INSTRUCTIONS TO FOLLOW: Below is a listing. Write out exactly its lines between the one holding "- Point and" and the one holding "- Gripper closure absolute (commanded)", inclusive.

╭─ MATERIAL PROVIDED

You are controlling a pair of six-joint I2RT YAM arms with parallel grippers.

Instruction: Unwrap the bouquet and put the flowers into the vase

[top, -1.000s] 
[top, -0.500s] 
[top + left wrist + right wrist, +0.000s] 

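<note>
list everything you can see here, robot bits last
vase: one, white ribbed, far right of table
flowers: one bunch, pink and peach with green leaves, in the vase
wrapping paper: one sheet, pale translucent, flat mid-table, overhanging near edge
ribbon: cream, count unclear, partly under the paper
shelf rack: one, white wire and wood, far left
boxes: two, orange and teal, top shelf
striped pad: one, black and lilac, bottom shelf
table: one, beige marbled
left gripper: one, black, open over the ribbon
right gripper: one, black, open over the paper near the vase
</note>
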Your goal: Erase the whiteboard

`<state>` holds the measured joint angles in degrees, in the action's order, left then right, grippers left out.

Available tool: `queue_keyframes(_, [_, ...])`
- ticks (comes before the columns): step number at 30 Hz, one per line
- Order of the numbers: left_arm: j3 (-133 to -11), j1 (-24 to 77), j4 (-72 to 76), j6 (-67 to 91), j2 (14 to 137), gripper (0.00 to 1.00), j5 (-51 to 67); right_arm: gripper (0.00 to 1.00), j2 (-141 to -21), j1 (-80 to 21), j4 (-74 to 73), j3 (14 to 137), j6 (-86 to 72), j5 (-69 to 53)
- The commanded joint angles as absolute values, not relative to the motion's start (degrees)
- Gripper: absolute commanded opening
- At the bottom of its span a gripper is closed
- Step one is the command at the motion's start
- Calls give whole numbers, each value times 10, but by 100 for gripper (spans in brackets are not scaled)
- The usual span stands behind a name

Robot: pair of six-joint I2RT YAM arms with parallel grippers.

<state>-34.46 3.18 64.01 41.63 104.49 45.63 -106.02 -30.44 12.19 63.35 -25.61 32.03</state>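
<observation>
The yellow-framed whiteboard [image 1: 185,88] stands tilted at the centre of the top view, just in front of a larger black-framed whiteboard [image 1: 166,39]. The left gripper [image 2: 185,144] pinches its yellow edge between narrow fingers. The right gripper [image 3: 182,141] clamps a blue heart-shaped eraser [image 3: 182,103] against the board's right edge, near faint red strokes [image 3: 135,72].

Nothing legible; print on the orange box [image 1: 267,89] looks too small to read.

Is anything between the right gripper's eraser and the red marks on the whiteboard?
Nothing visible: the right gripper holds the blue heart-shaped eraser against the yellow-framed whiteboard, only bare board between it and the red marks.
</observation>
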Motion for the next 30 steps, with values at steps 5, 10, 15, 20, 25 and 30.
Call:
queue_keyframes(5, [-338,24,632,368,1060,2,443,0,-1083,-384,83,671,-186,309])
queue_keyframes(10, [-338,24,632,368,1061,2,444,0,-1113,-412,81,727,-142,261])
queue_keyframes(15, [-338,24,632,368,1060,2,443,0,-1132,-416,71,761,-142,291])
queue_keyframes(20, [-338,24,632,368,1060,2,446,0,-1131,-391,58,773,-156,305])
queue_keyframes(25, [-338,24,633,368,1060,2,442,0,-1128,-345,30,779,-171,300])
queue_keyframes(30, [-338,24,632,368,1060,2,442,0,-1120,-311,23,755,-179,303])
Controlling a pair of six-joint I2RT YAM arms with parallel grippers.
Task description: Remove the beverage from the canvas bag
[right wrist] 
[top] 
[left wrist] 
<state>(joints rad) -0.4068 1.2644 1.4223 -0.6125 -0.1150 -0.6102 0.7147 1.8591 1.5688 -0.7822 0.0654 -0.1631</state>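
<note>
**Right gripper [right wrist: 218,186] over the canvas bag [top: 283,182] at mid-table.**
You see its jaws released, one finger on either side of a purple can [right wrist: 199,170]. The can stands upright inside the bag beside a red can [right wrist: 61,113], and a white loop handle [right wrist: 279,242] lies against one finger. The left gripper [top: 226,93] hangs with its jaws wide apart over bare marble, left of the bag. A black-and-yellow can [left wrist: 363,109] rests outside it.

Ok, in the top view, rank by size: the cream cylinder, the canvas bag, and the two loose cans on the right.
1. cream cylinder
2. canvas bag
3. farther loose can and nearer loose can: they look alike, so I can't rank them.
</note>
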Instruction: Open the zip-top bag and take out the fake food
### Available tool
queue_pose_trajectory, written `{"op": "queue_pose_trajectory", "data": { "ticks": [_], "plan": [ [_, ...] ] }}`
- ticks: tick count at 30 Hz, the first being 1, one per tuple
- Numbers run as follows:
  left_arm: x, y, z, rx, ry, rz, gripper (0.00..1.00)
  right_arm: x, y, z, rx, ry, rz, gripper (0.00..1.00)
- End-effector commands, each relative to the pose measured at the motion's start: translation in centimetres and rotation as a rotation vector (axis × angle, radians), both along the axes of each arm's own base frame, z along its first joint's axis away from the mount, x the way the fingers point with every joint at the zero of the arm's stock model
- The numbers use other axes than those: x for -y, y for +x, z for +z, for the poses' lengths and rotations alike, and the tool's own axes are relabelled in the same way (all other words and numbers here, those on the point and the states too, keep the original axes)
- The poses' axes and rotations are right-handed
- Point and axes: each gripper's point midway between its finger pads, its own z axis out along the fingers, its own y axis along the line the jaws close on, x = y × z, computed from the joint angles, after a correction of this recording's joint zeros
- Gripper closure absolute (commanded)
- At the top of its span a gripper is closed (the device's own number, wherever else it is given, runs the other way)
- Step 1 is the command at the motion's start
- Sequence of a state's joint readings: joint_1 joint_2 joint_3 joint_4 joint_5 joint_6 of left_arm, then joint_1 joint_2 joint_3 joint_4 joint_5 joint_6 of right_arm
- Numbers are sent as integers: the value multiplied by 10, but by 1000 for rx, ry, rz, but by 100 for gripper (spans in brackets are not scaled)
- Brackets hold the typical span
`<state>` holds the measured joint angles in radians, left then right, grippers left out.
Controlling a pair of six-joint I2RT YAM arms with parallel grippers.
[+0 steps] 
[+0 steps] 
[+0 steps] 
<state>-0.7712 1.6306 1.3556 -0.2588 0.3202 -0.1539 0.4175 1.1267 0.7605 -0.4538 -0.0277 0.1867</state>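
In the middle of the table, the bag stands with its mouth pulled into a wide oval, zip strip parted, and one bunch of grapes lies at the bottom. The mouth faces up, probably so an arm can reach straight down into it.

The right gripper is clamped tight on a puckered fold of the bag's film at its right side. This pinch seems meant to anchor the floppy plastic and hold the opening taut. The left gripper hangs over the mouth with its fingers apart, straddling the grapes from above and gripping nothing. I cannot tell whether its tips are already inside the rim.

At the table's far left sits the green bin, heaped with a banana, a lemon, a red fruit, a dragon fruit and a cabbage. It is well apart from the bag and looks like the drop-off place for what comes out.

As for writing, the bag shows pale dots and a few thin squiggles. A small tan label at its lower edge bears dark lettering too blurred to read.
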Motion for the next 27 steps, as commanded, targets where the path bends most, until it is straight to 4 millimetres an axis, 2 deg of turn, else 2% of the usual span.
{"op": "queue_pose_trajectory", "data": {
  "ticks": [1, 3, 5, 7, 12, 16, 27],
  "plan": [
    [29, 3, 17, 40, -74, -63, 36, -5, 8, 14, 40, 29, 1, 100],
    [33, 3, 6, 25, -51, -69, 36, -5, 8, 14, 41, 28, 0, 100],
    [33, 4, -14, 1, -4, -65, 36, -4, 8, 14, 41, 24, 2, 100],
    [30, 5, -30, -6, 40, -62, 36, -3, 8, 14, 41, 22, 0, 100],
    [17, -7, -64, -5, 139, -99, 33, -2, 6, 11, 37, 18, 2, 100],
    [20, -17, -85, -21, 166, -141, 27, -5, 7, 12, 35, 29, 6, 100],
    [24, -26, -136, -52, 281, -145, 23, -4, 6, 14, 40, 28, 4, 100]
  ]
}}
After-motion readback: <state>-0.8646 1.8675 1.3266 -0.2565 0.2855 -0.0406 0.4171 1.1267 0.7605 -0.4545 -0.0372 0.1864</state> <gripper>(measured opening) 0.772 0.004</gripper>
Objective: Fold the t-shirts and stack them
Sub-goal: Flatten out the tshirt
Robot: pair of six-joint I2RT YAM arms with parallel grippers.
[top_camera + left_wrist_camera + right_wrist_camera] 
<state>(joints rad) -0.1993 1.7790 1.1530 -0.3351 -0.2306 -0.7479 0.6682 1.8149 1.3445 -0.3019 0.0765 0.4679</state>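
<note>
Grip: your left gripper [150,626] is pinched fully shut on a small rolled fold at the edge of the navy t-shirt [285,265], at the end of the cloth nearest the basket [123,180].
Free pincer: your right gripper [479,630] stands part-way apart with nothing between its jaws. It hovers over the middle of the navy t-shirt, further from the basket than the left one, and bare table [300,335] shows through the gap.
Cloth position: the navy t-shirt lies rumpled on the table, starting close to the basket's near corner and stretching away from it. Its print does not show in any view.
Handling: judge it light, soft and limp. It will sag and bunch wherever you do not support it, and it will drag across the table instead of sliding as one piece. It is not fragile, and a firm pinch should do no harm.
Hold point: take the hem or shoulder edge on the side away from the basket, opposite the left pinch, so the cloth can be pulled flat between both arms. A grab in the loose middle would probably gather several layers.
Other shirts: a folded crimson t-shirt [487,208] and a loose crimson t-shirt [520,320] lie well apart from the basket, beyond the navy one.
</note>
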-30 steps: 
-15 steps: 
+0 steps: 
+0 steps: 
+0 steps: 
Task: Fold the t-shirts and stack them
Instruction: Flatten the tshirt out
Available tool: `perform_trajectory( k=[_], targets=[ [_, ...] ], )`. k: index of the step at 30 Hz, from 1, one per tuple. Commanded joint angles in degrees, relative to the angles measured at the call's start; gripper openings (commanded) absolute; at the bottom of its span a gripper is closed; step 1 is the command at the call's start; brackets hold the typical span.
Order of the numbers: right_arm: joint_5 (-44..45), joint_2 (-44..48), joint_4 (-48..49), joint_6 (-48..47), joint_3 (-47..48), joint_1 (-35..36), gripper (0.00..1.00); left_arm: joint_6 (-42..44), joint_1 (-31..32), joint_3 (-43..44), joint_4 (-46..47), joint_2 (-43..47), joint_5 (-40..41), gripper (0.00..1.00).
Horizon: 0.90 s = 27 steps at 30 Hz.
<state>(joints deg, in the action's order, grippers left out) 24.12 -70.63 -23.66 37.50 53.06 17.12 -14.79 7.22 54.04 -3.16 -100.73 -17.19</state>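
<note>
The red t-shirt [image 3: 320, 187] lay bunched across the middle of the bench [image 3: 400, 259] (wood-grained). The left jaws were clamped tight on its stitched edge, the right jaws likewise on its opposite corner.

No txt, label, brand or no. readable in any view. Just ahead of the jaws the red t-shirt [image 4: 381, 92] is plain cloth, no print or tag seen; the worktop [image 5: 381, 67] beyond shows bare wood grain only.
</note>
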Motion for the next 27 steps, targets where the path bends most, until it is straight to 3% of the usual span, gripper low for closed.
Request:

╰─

EXERCISE RESPONSE:
- Point and axes: each gripper's point midway between its finger pads, its own z axis out along the fingers, its own y axis along the line the jaws close on, x = y × z, computed from the joint angles, after a correction of this recording's joint zeros
- Gripper closure absolute (commanded)

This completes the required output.